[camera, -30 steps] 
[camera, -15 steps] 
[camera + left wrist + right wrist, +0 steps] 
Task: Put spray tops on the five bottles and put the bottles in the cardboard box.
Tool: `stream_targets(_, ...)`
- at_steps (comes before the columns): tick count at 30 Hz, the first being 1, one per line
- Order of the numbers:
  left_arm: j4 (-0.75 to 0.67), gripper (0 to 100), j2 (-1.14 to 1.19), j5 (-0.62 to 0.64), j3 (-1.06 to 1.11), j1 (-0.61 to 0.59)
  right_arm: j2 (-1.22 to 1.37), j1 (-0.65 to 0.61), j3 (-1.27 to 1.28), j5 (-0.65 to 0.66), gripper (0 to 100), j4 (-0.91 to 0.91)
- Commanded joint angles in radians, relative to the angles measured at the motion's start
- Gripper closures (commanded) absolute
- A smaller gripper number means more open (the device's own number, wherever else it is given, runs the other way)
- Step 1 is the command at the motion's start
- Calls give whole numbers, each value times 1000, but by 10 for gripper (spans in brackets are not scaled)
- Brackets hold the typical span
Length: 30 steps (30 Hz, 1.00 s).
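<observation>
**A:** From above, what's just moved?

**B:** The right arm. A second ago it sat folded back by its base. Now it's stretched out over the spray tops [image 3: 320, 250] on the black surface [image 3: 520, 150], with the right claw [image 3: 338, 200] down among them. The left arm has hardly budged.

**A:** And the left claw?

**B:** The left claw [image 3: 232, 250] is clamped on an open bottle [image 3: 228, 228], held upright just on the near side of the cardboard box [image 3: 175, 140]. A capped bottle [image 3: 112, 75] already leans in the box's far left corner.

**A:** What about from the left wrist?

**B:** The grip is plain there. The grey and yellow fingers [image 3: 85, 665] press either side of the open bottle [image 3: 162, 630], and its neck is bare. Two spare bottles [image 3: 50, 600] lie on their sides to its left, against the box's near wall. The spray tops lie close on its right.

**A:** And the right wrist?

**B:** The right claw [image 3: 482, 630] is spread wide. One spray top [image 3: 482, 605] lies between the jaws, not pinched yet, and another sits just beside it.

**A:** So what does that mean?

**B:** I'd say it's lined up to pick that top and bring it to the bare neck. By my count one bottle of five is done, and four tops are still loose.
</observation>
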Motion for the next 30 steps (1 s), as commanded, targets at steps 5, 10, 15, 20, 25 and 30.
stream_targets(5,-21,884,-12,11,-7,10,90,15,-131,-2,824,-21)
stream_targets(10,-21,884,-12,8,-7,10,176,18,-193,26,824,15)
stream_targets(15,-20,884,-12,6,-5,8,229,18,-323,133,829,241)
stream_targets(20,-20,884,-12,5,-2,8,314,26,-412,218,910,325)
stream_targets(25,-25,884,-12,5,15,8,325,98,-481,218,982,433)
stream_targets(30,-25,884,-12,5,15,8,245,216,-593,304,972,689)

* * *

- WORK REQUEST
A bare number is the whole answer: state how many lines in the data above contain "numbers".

- ANSWER SPACE
2